Artifacts collected by the sandbox

  • Application execution logs (API function calls with their parameters, execution events)
  • Memory dumps
  • Loaded modules dumps
  • Changes in file system, registry
  • Network traffic (PCAP files)
  • Screenshots (for easier audit and manual analysis, if needed)
  • Artifacts of exploit activity

Evasion prevention

It is typical for today’s malware to try to detect and evade a sandbox. Once it knows it’s running in a sandbox, it may skip performing any malicious activity, erase itself from disks, terminate itself or use some other evasion technique.

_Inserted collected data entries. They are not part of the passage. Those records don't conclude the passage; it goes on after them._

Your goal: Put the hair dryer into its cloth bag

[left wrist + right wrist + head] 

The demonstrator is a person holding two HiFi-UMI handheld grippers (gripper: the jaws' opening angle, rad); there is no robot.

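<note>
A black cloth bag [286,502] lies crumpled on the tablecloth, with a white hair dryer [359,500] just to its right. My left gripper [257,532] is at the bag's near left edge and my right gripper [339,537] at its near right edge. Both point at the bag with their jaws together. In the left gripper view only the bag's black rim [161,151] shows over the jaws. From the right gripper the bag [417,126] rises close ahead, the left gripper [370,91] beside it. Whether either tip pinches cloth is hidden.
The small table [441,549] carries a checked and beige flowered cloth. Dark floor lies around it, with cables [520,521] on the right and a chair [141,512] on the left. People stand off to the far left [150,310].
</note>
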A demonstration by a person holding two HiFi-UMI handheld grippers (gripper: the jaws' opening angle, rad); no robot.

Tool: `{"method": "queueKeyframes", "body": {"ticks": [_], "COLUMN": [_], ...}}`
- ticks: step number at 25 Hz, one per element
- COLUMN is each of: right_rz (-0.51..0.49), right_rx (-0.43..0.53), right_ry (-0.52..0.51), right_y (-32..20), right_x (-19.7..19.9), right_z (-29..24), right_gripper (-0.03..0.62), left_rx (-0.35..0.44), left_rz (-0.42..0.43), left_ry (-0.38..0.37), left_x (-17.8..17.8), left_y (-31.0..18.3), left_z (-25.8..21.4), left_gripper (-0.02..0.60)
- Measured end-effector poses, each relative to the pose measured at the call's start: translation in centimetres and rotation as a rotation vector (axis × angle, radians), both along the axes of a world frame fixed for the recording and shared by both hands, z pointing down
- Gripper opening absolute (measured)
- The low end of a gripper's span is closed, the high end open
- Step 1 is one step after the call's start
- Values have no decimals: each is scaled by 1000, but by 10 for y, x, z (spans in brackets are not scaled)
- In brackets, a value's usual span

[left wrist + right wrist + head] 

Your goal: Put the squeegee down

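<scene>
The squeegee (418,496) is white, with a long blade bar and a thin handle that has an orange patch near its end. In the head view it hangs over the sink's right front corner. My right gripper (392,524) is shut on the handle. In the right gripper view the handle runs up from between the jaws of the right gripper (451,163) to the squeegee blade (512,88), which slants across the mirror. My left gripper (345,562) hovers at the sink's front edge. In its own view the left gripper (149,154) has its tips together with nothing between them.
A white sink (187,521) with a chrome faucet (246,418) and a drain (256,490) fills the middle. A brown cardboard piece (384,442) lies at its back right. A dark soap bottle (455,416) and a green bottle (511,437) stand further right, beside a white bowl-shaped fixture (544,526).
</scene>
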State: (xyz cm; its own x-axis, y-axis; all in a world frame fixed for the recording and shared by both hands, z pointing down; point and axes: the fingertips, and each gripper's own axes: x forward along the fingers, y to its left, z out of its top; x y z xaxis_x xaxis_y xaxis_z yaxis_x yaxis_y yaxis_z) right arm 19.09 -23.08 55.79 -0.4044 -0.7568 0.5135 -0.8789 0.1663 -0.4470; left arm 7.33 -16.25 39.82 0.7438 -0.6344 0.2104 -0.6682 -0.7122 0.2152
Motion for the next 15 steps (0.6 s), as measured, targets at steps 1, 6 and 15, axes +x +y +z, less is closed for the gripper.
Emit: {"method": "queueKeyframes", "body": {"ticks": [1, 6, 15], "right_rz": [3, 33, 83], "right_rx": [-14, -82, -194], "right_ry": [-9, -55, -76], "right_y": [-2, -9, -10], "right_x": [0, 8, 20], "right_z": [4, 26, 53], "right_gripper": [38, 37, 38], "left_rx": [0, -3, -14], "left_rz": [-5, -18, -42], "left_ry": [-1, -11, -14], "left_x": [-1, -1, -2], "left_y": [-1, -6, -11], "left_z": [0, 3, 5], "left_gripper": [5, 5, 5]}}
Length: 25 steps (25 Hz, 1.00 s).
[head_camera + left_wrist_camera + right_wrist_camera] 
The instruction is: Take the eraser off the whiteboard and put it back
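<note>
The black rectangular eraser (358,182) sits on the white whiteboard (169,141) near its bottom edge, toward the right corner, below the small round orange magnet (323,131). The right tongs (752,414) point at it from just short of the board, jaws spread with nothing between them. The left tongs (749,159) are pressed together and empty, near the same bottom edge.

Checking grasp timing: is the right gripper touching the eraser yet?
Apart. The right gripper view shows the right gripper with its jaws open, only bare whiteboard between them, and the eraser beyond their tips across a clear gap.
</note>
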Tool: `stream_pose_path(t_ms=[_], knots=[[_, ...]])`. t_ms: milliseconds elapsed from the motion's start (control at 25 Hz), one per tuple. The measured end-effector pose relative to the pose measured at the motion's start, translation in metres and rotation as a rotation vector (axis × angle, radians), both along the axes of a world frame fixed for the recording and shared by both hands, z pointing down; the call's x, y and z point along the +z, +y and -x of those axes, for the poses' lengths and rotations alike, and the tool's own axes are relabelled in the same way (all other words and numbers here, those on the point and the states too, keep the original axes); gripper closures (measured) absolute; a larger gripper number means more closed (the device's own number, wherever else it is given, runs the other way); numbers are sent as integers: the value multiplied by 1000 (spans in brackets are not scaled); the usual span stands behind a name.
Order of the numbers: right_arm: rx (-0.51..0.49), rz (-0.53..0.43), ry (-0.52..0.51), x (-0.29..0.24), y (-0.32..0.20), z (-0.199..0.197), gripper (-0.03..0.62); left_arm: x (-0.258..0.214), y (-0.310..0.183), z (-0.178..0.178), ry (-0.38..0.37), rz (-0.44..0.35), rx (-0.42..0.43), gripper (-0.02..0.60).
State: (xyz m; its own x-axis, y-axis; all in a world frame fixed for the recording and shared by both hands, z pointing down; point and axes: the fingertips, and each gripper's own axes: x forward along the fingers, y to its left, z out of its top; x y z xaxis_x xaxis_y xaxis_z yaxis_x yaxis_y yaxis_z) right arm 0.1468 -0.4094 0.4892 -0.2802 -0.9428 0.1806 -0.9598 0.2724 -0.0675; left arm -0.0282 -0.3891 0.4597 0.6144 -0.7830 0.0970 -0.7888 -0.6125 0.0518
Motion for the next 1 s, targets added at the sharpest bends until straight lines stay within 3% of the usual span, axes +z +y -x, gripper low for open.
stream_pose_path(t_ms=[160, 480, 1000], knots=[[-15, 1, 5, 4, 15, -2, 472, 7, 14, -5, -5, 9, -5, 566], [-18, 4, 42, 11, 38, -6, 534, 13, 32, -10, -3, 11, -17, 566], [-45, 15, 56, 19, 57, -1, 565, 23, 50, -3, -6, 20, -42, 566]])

A simpler design of hardware sandbox monitoring (e.g. hooking API functions) would leave traces that indicate that a suspicious process is being watched. So, we implemented other monitoring techniques that are non-intrusive and leave no trace visible to the scanned object. The sandbox controls CPU and RAM, but does not modify process operation, memory, system libraries on disk and in memory, leaving no traces of monitoring.

We also keep track of emerging new evasion techniques and tune our sandbox to counteract them, for example:

 

Evasion A: The sandbox environment is typical of some known brand sandbox. The malware recognizes it and evades detection.

Counter evasion A: Our sandbox randomizes VM environment prior to VM start.

Evasion B: The malware can detect the sandbox environment through a lack of user activity. For some malware to run, the user needs to enter a password from an email, click through a wizard or do other ‘human’ things. Many sandboxes do not emulate this and therefore do not see the malware detonate.

Counter evasion B: Our sandbox emulates user actions: mouse movements, scrolling documents that it opens. Our sandbox also does many things that users do to activate malware.

 

 

Attacks revealed with the Kaspersky sandbox

Examples of new waves of targeted attacks uncovered with sandboxes in Kaspersky products of infrastructure in 2016-2017: Sofacy (Oct 2017), Zero.T (Oct, Nov 2016, Apr 2017), Enfal (Sep, Oct, Nov 2016), Freakyshelly (Oct 2016), NetTraveller (Aug 2016), CobaltGoblin (Aug 2016), Microcin (Jun 2016) and others.